Syrian rebels 'killed in army ambush near Damascus'

May showing Adra, Syria

More than 60 rebel fighters have been killed in an ambush by the Syrian army, a monitoring group says.

The rebels were killed in a dawn ambush near the town of Adra, east of Damascus, the pro-opposition Syrian Observatory for Human Rights said.

"At least 62 rebels fell as martyrs, most of them youths," the group said.

The state news agency Sana confirmed that "dozens" of rebels had been killed, and said they were from the al-Qaeda-linked al-Nusra Front.

Sana said the rebels' machine-guns and rocket-propelled grenades were confiscated.

More than 100,000 people have been killed in the 28-month conflict in Syria, with a further 1.7 million Syrians forced to seek shelter in neighbouring countries, according to UN estimates.

Army forces loyal to President Bashar al-Assad are still in control of much of Damascus and routes to the west, while the rebels have taken over swathes of the north and east.

State-run broadcaster Al-Ikhbariya TV showed footage of the dead men, some of whom were in military fatigues.

Mohammed Saeed, an activist near Damascus, told the Associated Press that the rebels were walking from the eastern suburbs of Damascus to the area of Qalamoun.

"The regime forces riddled them with heavy machine-gun fire," he said. "It seems that the regime discovered the secret road that the rebels were using."

Aleppo destruction

Frequent battles are taking place in Aleppo, one of Syria's largest cities. Entire districts of the city have been destroyed, according to a report released on Wednesday by the rights group Amnesty International.

It has released satellite photographs of several areas of Aleppo districts showing the impact of the conflict on the northern city.

The images were captured before and after clashes between government and rebel forces, Amnesty said.

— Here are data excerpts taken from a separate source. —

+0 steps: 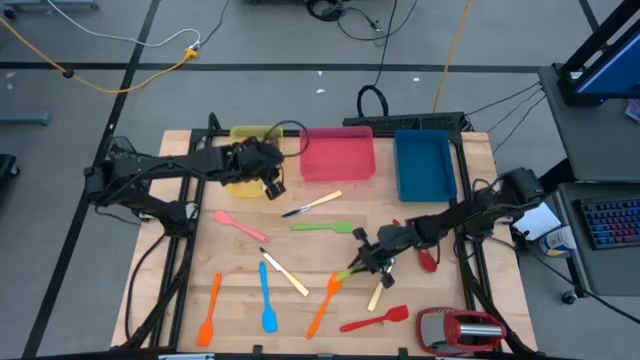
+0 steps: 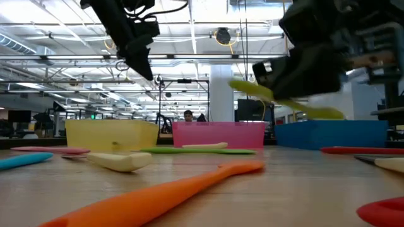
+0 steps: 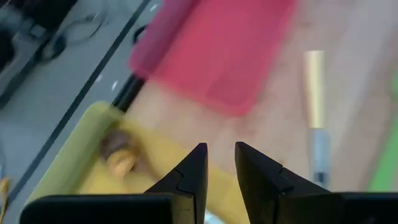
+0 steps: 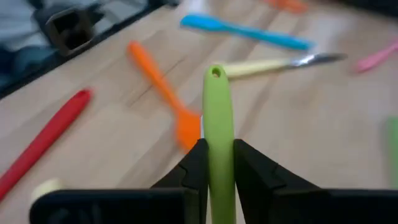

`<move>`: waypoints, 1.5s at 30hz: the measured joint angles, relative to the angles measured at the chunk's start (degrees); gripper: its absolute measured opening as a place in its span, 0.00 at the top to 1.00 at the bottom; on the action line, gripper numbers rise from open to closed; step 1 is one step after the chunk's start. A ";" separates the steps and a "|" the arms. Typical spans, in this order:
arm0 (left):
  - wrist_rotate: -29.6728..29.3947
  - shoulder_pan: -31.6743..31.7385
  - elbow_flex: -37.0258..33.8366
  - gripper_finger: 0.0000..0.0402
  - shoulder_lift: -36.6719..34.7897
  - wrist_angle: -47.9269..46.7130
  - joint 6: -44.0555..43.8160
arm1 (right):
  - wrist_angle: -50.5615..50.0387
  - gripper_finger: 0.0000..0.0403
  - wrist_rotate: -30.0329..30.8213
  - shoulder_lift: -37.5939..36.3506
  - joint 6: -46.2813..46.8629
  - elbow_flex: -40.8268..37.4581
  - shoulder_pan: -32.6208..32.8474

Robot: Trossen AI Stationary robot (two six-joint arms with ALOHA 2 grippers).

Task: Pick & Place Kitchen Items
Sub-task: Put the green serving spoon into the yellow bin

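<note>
We see a slim green utensil (image 4: pixel 218 118) pinched between the right gripper's (image 1: pixel 368 258) fingers and lifted clear of the table, in front of the blue tray (image 1: pixel 425 166) and a little toward the pink tray's (image 1: pixel 337 155) side of it. So we judge the pick done and the carry next, calling for a steady swing over to a tray. The left gripper (image 1: pixel 272 184) hovers by the yellow tray (image 1: pixel 240 134), its jaws parted slightly around nothing.
</note>
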 joint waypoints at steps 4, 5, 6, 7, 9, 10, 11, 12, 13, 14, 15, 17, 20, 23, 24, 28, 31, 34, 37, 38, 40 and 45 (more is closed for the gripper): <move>1.27 -4.09 -2.33 0.78 0.00 6.75 4.04 | 1.80 0.88 0.17 -4.55 -2.68 0.02 -1.73; 1.30 -5.14 -3.13 0.78 0.00 8.57 4.57 | 2.62 0.88 0.14 -5.61 -3.33 0.02 -2.13; 1.34 -6.10 -4.06 0.78 0.00 10.39 5.44 | 3.44 0.88 0.13 -6.66 -3.88 0.02 -2.48; 1.38 -7.02 -5.25 0.78 0.00 12.23 6.54 | 3.87 0.88 0.13 -7.96 -4.55 0.02 -2.82; 1.38 -8.57 -8.06 0.78 -0.29 15.84 7.74 | 3.87 0.88 0.17 -10.52 -5.55 0.02 -3.21; 1.40 -9.16 -10.02 0.78 -1.02 18.26 7.97 | 3.90 0.88 0.15 -11.60 -6.00 0.02 -3.44; 1.52 -9.69 -12.22 0.78 -1.88 21.50 8.42 | 3.81 0.88 0.13 -12.65 -6.46 0.02 -3.54; 1.87 -10.13 -14.60 0.78 -2.60 26.27 8.94 | 3.81 0.88 0.13 -13.61 -6.84 0.02 -3.59; 2.98 -10.45 -17.40 0.78 -3.30 32.05 9.34 | 3.92 0.88 0.14 -14.51 -7.57 0.02 -3.67; 4.53 -10.64 -20.79 0.78 -4.03 38.22 9.69 | 4.27 0.88 0.12 -15.18 -8.56 0.02 -3.77; 6.55 -10.75 -24.20 0.78 -4.47 44.24 10.04 | 5.44 0.88 0.09 -15.40 -9.63 0.02 -3.90; 11.11 -10.78 -29.96 0.78 -4.37 59.33 10.95 | 8.90 0.88 0.11 -15.27 -11.24 -0.06 -4.42; 14.97 -10.90 -36.35 0.78 -3.51 76.22 11.35 | 17.30 0.88 0.09 -13.25 -12.32 -0.61 -6.07; 14.78 -11.68 -38.94 0.78 -1.75 82.16 9.52 | 24.96 0.88 0.10 -9.69 -9.95 -1.03 -8.11; 14.79 -11.95 -38.90 0.78 -1.33 83.88 9.10 | 27.96 0.88 0.11 -8.12 -9.16 -1.01 -8.71; 16.32 -13.17 -36.49 0.78 1.60 84.91 8.90 | 40.10 0.88 0.09 -1.05 -3.99 -0.17 -11.02; 17.35 -13.84 -33.98 0.78 4.01 85.36 8.78 | 44.02 0.88 0.11 3.59 -0.64 1.88 -12.21; 16.87 -14.01 -31.52 0.78 6.47 85.32 5.48 | 45.49 0.88 0.09 6.47 0.26 4.31 -12.88; 16.75 -14.03 -28.57 0.78 9.23 85.28 3.73 | 45.07 0.88 0.10 8.57 0.33 6.60 -13.27; 16.79 -14.19 -27.73 0.78 10.16 85.35 3.76 | 45.10 0.88 0.09 9.22 0.32 7.34 -13.37; 17.16 -14.61 -26.16 0.78 12.31 85.33 4.90 | 45.10 0.88 0.11 9.79 0.32 8.29 -13.67; 16.41 -15.72 -23.37 0.78 15.71 86.39 8.01 | 45.22 0.88 1.28 9.71 -0.77 9.01 -13.70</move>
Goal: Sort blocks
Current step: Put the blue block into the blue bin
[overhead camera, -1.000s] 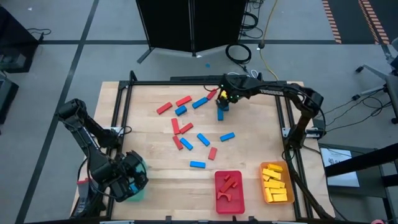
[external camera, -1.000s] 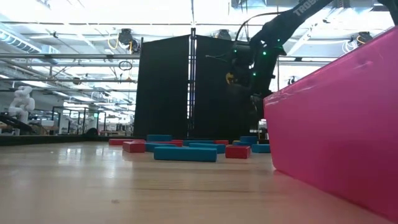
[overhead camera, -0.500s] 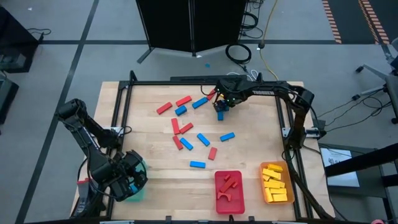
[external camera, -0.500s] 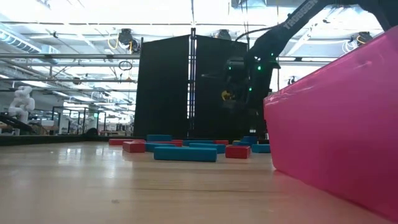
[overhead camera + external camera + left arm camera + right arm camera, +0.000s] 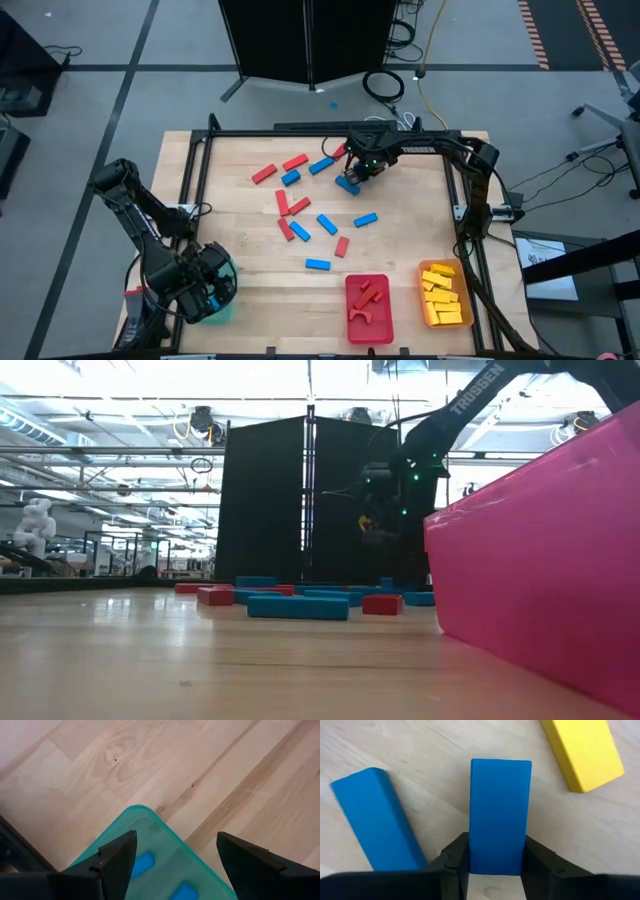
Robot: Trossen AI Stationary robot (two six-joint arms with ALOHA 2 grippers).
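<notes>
My right gripper (image 5: 358,168) is at the far middle of the table, shut on a blue block (image 5: 500,815). A second blue block (image 5: 375,820) and a yellow block (image 5: 582,752) lie flat on the wood beside it. Several more red and blue blocks (image 5: 300,215) lie scattered on the middle of the table. My left gripper (image 5: 212,285) hangs open and empty over the green tray (image 5: 150,820) at the near left corner. That tray holds blue blocks. My right gripper pinches the blue block's two long sides (image 5: 470,845) between its two fingers, at the block's near end. The fingers lie along the block, which reaches out past the fingertips. I cannot tell whether the block's far end touches the table.
A red tray (image 5: 349,292) with red pieces and an orange tray (image 5: 424,300) with yellow blocks stand at the near edge, right of the middle. The red tray's wall (image 5: 540,540) fills the low view's right side. A black frame borders the table.
My right gripper has gone a little toward the table's left edge and down, still shut. The blue block below it has shifted left with it.
</notes>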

Ard al-Hamra, Aleppo, Dec 2012 Newly-released satellite image analysis by the American Association for the Advancement of Science (AAAS) for human rights group Amnesty has highlighted the scale of destruction in areas of Aleppo.
Ard al-Hamra, Aleppo, Feb 2013 The images show neighbourhoods where, the report alleges, ballistic missile strikes by government forces have destroyed entire blocks of buildings.
Jabal Badro, Aleppo, Dec 2012 In its analysis, AAAS found that destruction across the city was "severely lopsided" towards opposition-held areas, with residential, commercial and religious buildings targeted.
Jabal Badro, Aleppo, Feb 2013 The report suggests that more than 160 people were killed in the three strikes shown in these satellite images, in addition to the destruction of scores of homes in Syria's most populous city.
Tariq al-Bab, Aleppo, Dec 2012 The images were compiled over a period of several months from late 2012. Amnesty emergency response manager Christoph Koettl described them as "a snapshot of a population under brutal siege".
Tariq al-Bab, Aleppo, Feb 2013 Fighting continues in and around Aleppo with both sides vying for control of the airport. Other parts of the city have experienced food shortages as a result of blockades and sieges.

The images suggest "an utter disregard for international law", Amnesty alleged, along with "extensive destruction, death, and displacement".

Much of the destruction is the consequence of "a campaign of indiscriminate air bombardment" by supporters of President Assad, Amnesty said.

On Tuesday rebels captured a key airbase in Aleppo province, near the Turkish border.

The Menagh base lies on a major rebel supply route from Turkey.

Rebels have also recently taken several villages in Latakia province, the heartland of President Bashar al-Assad's minority Alawite sect.

But forces loyal to the president have made recent gains too - in Damascus, Homs, and other areas of Aleppo.